TV shows are always “based” on real life, but how closely they hue to its facts is usually a matter of how many episodes they want you to watch. Fiction is often much more interesting than its opposite, and in the case of Netflix’s beloved, big-budget The Crown, the real Buckingham Palace wants to make something absolutely clear: the show has not, in any capacity, been given the Royal Assent.
As the show nears its much-anticipated third season, The Guardian ran a long behind-the-scenes exploration, which included a particularly juicy piece of gossip from its revered creator, Peter Morgan.
Watch: A scene from The Crown might have “particularly annoyed” Queen Elizabeth. Story continues below.
Morgan claimed that while The Crown isn’t really about the Royal Family in any fundamental way, there’s still some family resemblance, since he allegedly meets with members of the royal household about four times a year, “people who are very high-ranking and very active within the organisation,” and who, when he tells them what he has in store for the show, “brace themselves slightly.”
Apparently, the Queen’s estate didn’t take well to this admission, and had Buckingham Palace’s communications secretary, Donal McCabe, issue a letter to The Guardian to address “the unfortunate consequence of leading your readers to believe that the television series The Crown is made with some sort of endorsement by the royal household, or an acceptance by the royal household that the drama is factually accurate.”

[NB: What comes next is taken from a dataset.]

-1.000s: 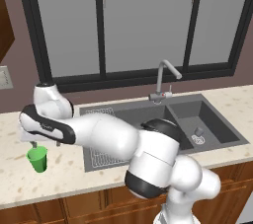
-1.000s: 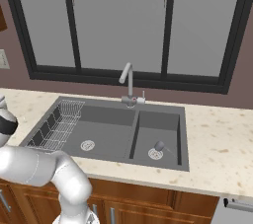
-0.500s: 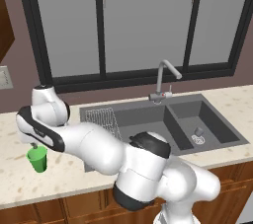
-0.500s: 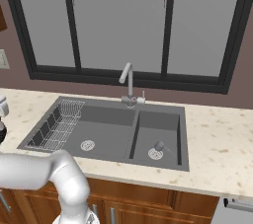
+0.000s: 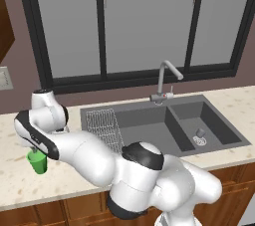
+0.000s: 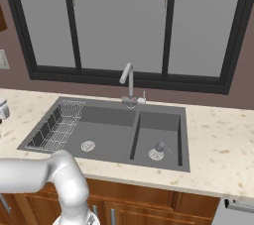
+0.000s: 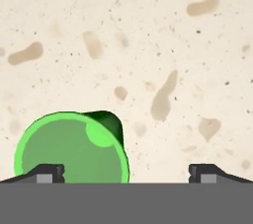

“The royal household has never agreed to vet or approve content, has not asked to know what topics will be included, and would never express a view as to the programme’s accuracy.”
“We appreciate that readers of the Guardian may enjoy this fictionalised [sic] interpretation of historical events but they should do so knowing that the royal household is not complicit in interpretations made by the programme [sic],” McCabe wrote.
“The royal household has never agreed to vet or approve content, has not asked to know what topics will be included, and would never express a view as to the programme’s accuracy.”
The real Queen has engaged before with the fictionalised version of her life. Years ago we learned the Royal Family has a Netflix subscription, when a “senior royal source” claimed she and Prince Philip enjoyed watching the show over supper with their friends, Prince Edward and Sophie, the Countess of Wessex.
“Happily, she really liked [the show],” the source told the Daily Express, “although obviously there were some depictions of events that she found too heavily dramatised [sic].”
One scene that “particularly annoyed” the Queen was one involving Prince Philip, in which he failed to support or comfort his son, Prince Charles, who was bullied while studying at Gordonstoun, Scottish boarding school.
“I can convey that [Queen Elizabeth] was upset by the way Prince Philip is depicted as being a father insensitive to his son’s wellbeing,” the source said. “That simply did not happen.”
In any event, Morgan has made it pretty clear that the show is not documentary or biography. It’s all in good fun. He claims his job is to acknowledge the gaps in our knowledge and “to join the dots, to find the thread that goes between the pearls. I make no apology for the fact that most of the time that’s intuitive,” he says. “I am doing my best — I am sober and I am responsible.”
Besides, would we all love The Crown so much if it were more fact than fiction? More importantly: does the Queen still have her Netflix subscription?